A recent paper by Immordino-Yang laid out a hypothesis about how the availability of information in social media may in fact be reshaping the development of the inner brain network. In our hyperactive digital age, entertaining, high-intensity but superficial information overload has the effect of crowding out time needed for reflection, meaning-making and development of one’s emotional life.   The more information overload, the less activity in this inner brain network. Experts and educators are wrestling with an increased focus on academic acquisition of “facts” at the expense of reflective learning that leads toward deep understanding of the material, and implications for managing one’s broader world.

USC institutions like The Shoah Foundation are attempting to bridge the gap.
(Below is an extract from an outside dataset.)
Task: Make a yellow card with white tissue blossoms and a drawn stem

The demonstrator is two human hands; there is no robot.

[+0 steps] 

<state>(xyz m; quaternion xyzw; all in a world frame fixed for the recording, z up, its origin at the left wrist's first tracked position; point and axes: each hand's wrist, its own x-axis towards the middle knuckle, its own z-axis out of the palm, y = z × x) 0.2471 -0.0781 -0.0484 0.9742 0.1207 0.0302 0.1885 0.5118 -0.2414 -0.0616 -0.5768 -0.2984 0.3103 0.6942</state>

By developing digital tools to teach history in a rich social and moral context, they use information technology not as an enemy for the acquisition of values learning, but as an ally.

For example, USC interdepartmental cooperation between the USC Shoah Foundation Institute for Visual History and Education, USC School of Cinematic Arts, USC Institute for Creative Technologies has created a sophisticated 3D electronic device that records from many angles the testimonies of holocaust and genocide survivors, that provides a kind of “immersion experience” for the viewer that enhances communication of the type that is most effective for creating understanding, empathy, and resulting motivation to ameliorate conditions that could lead to such future crimes against humanity.

USC Rossier is training a new generation of teachers on the use of these “new dimensions in testimony”  as powerful tools in the hands of effective teachers, school librarians, and staff, and others throughout the world using visual history testimony for educational purposes.